- _WHAT TO PRODUCE_
Word for word, the listing below should be printed again.

....

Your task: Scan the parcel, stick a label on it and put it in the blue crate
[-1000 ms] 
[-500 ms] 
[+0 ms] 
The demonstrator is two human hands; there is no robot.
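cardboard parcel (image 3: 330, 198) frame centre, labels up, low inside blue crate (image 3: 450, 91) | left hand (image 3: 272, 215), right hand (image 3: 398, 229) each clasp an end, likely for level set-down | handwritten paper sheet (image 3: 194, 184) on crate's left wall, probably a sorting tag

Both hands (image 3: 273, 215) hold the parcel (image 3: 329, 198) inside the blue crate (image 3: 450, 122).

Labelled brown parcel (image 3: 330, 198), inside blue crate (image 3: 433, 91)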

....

- _ANSWER_
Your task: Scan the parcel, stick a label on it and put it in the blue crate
[-1000 ms] 
[-500 ms] 
[+0 ms] 
The demonstrator is two human hands; there is no robot.
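cardboard parcel (image 3: 330, 198) frame centre, labels up, low inside blue crate (image 3: 450, 91) | left hand (image 3: 272, 215), right hand (image 3: 398, 229) each clasp an end, likely for level set-down | handwritten paper sheet (image 3: 194, 184) on crate's left wall, probably a sorting tag

Both hands (image 3: 273, 215) hold the parcel (image 3: 329, 198) inside the blue crate (image 3: 450, 122).

Labelled brown parcel (image 3: 330, 198), inside blue crate (image 3: 433, 91)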

The full output has been given.